Extracted records:
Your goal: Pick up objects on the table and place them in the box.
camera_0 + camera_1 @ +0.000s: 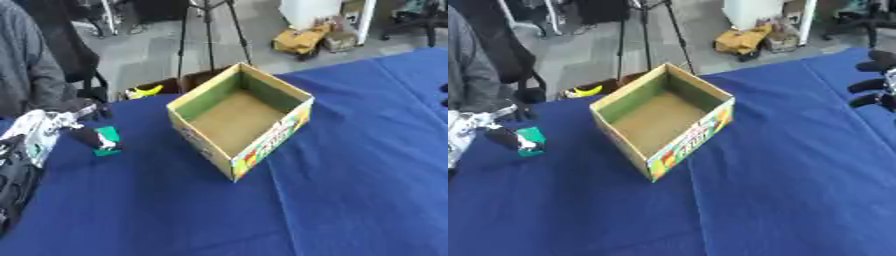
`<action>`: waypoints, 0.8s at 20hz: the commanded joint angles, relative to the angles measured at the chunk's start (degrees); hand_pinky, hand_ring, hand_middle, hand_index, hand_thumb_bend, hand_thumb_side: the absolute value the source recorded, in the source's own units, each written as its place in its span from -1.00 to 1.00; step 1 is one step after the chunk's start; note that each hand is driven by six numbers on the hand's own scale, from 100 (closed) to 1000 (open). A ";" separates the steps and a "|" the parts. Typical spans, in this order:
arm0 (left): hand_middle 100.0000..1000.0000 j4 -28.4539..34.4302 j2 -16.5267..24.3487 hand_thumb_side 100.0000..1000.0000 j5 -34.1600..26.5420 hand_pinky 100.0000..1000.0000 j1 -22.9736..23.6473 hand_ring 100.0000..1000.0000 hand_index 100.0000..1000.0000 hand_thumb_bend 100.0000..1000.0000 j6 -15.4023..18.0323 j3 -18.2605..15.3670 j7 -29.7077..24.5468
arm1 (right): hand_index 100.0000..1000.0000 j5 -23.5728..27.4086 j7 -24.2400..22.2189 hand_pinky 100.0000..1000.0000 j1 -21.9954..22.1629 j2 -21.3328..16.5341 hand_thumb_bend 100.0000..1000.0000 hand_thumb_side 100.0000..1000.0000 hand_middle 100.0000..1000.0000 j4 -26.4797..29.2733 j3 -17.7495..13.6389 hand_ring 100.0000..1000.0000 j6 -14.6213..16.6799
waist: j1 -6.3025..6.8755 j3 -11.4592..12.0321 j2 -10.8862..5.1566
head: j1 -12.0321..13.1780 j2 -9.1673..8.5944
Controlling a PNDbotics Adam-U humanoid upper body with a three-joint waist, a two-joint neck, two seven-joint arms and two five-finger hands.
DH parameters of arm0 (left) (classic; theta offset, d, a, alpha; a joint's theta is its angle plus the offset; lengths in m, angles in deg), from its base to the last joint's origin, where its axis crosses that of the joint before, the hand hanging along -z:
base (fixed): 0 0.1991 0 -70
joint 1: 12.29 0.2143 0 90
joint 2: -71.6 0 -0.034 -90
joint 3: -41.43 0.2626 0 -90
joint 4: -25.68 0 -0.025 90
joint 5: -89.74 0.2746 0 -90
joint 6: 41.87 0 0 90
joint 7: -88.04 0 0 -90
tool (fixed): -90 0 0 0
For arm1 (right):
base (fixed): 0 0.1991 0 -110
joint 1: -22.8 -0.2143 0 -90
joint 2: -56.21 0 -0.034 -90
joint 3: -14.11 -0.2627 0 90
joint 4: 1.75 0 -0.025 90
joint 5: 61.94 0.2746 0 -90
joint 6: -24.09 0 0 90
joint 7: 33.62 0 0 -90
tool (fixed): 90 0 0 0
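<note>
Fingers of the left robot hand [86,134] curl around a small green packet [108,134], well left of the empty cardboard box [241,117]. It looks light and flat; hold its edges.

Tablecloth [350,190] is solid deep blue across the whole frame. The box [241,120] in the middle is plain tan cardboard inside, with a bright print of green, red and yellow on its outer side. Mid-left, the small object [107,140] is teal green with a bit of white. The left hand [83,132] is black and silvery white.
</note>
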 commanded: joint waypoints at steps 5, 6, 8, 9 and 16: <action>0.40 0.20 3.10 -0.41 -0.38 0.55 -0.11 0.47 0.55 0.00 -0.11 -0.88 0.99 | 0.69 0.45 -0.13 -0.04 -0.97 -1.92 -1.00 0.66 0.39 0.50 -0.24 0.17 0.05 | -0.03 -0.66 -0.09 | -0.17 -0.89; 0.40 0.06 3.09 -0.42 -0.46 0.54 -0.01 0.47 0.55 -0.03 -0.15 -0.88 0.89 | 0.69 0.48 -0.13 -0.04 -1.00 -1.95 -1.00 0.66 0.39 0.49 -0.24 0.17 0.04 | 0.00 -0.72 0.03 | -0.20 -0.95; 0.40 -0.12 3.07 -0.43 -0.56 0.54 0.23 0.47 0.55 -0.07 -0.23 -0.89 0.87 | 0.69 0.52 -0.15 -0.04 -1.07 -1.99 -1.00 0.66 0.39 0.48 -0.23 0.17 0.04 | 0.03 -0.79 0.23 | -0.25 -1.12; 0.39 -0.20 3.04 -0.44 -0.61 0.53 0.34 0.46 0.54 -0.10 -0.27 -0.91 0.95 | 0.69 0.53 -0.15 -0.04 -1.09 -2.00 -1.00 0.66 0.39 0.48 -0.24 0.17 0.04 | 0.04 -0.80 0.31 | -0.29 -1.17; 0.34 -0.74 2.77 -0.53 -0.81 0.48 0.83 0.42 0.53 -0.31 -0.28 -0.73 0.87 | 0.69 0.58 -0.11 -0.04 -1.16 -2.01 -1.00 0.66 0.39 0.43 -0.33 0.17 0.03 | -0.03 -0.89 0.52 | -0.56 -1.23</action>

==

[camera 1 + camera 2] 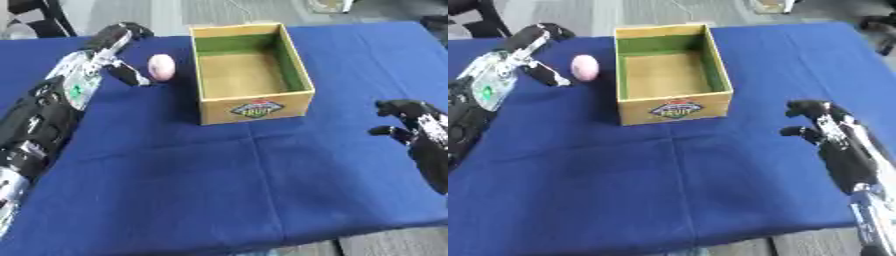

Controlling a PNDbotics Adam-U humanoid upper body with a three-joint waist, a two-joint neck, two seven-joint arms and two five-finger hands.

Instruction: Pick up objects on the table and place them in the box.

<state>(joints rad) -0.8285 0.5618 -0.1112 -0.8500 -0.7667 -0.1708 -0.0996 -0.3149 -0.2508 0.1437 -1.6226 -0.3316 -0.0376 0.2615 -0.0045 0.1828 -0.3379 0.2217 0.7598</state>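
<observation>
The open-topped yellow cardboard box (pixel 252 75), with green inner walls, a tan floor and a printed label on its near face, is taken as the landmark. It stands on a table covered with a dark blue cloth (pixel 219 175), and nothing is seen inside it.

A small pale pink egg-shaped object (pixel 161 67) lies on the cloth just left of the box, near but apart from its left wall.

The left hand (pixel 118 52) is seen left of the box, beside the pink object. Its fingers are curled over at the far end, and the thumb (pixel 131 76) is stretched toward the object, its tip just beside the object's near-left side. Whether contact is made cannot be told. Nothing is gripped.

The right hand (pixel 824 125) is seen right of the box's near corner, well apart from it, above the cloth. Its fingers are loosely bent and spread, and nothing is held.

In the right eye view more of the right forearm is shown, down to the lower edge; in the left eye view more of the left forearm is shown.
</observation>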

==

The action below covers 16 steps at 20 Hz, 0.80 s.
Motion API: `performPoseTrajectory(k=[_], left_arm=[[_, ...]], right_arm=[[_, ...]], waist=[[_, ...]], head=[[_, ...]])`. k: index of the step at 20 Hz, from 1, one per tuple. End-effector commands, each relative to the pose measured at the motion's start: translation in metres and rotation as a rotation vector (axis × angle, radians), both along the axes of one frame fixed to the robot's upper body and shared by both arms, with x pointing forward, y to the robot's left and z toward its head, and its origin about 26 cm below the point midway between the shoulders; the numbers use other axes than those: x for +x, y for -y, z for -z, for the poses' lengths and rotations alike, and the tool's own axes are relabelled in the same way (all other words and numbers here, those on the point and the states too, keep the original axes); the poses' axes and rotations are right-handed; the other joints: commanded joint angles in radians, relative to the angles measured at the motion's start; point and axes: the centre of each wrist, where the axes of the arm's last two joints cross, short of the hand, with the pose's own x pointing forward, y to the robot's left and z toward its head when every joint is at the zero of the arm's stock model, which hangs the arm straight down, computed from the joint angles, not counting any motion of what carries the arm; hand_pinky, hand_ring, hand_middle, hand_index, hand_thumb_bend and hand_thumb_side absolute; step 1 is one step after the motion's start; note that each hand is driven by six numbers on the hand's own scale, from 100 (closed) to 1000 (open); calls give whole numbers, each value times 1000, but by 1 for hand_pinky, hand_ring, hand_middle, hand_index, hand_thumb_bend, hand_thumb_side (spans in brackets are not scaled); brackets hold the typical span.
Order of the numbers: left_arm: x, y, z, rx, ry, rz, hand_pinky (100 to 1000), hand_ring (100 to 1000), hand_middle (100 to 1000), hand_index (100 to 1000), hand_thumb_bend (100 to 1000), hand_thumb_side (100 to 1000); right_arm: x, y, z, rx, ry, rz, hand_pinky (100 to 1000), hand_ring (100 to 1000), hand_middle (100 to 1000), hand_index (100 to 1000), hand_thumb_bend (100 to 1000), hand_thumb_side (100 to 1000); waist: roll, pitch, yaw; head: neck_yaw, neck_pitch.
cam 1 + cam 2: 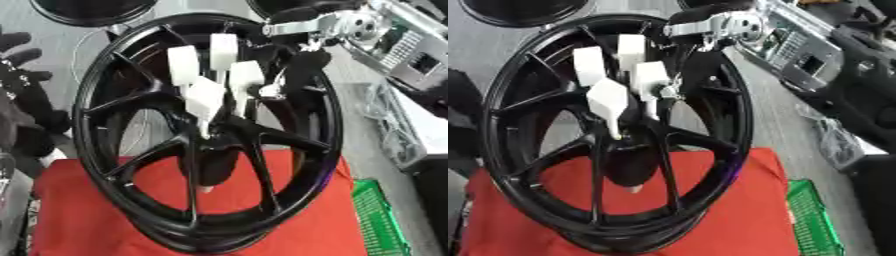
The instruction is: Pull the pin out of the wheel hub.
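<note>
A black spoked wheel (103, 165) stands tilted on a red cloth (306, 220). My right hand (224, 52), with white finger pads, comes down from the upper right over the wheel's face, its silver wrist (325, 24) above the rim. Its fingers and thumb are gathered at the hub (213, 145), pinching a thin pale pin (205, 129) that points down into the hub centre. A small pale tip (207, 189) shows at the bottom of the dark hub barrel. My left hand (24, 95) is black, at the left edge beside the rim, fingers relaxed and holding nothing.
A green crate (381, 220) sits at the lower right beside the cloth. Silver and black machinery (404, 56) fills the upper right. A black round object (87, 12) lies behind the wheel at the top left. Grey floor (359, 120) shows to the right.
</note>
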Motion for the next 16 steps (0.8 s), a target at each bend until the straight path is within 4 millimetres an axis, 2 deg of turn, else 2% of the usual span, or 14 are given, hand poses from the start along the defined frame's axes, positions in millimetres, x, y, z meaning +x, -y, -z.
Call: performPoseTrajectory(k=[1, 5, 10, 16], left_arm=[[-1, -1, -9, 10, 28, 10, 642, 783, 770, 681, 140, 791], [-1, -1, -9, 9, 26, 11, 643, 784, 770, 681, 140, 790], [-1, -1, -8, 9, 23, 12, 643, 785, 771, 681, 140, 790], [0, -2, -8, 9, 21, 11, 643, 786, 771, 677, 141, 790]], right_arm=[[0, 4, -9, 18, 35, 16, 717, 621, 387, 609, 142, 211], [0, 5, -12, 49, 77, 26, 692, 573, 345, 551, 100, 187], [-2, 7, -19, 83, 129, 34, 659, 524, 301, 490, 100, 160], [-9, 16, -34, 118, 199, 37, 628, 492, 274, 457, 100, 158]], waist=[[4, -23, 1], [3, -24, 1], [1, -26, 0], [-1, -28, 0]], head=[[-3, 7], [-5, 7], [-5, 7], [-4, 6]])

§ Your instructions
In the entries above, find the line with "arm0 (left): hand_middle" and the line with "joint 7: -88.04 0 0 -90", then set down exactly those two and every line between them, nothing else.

§ Solved exercise
arm0 (left): hand_middle 100.0000..1000.0000 j4 -28.4539..34.4302 j2 -16.5267..24.3487 hand_thumb_side 100.0000..1000.0000 j5 -34.1600..26.5420 hand_pinky 100.0000..1000.0000 j1 -22.9736..23.6473 hand_ring 100.0000..1000.0000 hand_index 100.0000..1000.0000 hand_thumb_bend 100.0000..1000.0000 j6 -15.4023..18.0323 j3 -18.2605..15.3670 j7 -29.7077..24.5468
arm1 (right): hand_index 100.0000..1000.0000 j5 -23.5728..27.4086 j7 -24.2400..22.2189 hand_pinky 100.0000..1000.0000 j1 -21.9954..22.1629 j2 -21.3328..16.5341 hand_thumb_bend 100.0000..1000.0000 hand_thumb_side 100.0000..1000.0000 hand_middle 100.0000..1000.0000 j4 -26.4797..29.2733 j3 -17.7495..13.6389 hand_ring 100.0000..1000.0000 j6 -14.6213..16.6799
waist: j1 -6.3025..6.8755 j3 -11.4592..12.0321 j2 -10.8862..5.1566
head: j1 -12.0321..13.1780 j2 -9.1673..8.5944
Controlling a PNDbotics Adam-U humanoid upper body with a three-joint waist, a two-joint neck, two seven-joint arms and two five-finger hands.
DH parameters of arm0 (left) (classic; theta offset, d, a, alpha; a joint's theta is its angle plus the offset; lengths in m, angles in deg), from its base to the last joint's origin, where its axis crosses that of the joint before, the hand hanging along -z:
base (fixed): 0 0.1991 0 -70
joint 1: 12.29 0.2143 0 90
joint 2: -71.6 0 -0.034 -90
joint 3: -41.43 0.2626 0 -90
joint 4: -25.68 0 -0.025 90
joint 5: -89.74 0.2746 0 -90
joint 6: 41.87 0 0 90
joint 7: -88.04 0 0 -90

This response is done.